▶ **PROBLEM TO WORK ON**:
Could you please return each line of the data that has the word "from"?

▶ **MATERIAL FOR THE TASK**:
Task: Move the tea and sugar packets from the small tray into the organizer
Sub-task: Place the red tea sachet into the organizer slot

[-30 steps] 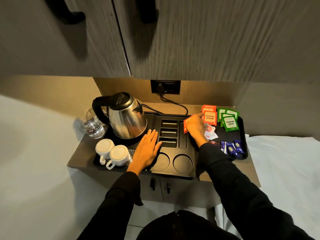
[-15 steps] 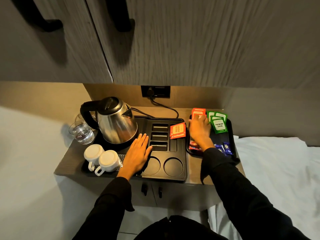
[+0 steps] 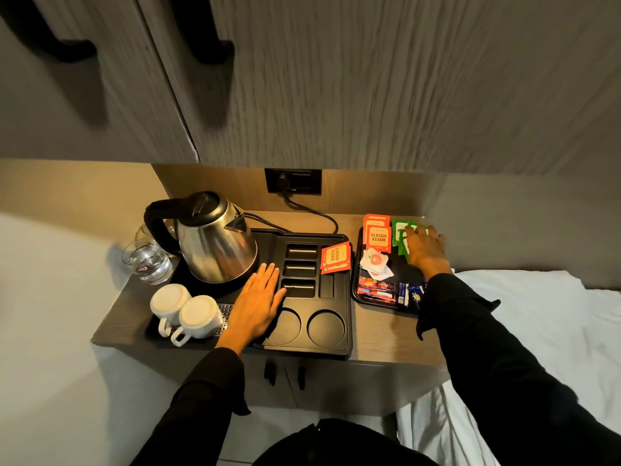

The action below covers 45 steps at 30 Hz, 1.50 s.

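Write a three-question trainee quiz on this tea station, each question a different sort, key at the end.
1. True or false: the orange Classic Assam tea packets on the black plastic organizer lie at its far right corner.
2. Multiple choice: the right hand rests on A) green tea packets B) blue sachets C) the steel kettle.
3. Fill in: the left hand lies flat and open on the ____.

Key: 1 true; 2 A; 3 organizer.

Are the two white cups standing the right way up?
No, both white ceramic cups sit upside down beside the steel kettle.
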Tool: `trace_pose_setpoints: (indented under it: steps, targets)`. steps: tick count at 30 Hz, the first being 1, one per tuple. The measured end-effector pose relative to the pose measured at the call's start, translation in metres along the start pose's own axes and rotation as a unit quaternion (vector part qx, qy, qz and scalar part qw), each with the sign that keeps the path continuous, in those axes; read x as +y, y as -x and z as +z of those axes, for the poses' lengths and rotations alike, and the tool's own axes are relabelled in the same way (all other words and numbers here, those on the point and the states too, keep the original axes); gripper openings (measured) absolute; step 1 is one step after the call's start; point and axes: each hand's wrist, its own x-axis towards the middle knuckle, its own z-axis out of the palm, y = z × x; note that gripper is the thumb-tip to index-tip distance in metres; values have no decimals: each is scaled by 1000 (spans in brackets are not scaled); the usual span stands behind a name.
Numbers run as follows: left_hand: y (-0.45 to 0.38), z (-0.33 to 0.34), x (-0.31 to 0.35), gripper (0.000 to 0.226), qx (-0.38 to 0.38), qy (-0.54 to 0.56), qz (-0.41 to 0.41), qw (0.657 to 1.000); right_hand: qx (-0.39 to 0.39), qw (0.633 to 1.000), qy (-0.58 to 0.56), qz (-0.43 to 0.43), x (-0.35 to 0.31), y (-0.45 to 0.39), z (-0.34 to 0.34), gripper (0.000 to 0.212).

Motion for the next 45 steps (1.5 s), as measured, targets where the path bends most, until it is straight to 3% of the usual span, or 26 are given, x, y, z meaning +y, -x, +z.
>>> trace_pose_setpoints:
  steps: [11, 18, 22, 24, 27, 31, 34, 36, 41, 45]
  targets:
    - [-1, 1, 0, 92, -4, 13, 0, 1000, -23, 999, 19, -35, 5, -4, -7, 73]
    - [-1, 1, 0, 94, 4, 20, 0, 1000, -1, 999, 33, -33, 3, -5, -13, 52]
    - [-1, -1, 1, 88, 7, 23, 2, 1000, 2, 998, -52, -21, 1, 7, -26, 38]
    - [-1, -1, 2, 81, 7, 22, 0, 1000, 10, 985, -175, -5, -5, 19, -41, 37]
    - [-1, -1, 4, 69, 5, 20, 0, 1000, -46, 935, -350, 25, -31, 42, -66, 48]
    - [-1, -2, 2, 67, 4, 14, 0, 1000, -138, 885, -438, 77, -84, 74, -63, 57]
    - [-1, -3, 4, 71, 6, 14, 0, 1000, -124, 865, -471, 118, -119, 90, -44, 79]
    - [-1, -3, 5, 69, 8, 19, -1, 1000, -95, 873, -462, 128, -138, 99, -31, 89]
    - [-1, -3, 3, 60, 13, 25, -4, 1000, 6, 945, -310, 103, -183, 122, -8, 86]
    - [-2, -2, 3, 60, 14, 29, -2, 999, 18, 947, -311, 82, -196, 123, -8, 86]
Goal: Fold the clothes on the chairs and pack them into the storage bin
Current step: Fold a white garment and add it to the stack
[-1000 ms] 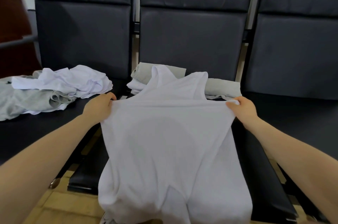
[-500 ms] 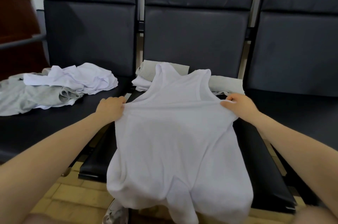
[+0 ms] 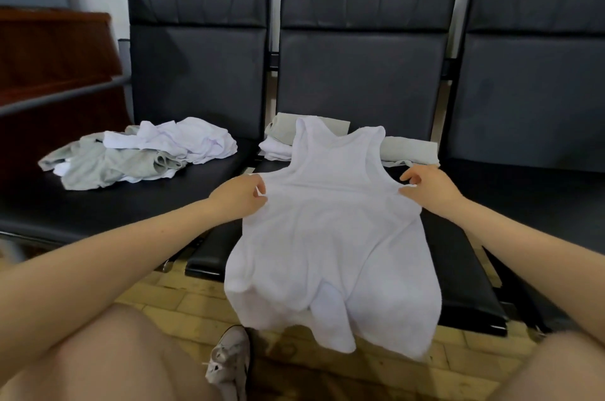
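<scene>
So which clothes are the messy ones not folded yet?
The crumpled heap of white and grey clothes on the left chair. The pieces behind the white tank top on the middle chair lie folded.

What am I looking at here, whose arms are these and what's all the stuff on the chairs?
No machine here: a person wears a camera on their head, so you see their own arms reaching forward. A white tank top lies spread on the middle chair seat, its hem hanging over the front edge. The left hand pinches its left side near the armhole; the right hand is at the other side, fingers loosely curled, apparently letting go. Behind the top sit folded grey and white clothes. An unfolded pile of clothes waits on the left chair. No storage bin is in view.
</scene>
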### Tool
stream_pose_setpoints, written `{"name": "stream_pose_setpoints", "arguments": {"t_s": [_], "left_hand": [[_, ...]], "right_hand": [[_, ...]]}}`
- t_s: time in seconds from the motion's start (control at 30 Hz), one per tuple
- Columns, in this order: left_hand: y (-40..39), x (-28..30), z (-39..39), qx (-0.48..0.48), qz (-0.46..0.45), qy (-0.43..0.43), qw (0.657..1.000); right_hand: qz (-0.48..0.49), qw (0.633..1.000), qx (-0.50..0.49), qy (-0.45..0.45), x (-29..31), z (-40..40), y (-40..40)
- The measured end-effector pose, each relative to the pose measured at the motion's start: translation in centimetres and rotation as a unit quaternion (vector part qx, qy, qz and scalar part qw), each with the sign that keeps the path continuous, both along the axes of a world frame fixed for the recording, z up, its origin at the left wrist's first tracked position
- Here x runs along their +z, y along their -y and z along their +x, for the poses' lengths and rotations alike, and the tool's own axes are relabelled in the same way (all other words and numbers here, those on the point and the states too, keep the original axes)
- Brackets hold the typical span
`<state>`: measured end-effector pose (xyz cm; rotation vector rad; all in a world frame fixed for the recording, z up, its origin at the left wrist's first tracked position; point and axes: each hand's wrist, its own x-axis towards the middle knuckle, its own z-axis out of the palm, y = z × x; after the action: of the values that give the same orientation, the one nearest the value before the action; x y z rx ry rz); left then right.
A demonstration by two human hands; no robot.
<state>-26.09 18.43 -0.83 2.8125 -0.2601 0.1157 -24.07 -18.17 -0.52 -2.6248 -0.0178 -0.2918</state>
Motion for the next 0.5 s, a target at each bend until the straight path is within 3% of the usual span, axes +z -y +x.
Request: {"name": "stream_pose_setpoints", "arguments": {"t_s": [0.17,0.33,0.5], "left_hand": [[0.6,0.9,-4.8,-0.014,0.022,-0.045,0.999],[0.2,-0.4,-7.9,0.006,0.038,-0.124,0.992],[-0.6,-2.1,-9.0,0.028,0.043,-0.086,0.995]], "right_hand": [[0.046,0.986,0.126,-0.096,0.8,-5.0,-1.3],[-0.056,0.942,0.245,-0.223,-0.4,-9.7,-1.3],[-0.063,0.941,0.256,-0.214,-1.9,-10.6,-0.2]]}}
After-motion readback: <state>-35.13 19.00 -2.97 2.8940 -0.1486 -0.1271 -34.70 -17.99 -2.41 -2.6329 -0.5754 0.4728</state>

▶ **OUTPUT OF THE EXERCISE**:
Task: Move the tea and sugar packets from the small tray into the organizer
- t_s: time in seconds from the motion's start (control at 30 Hz), one per tuple

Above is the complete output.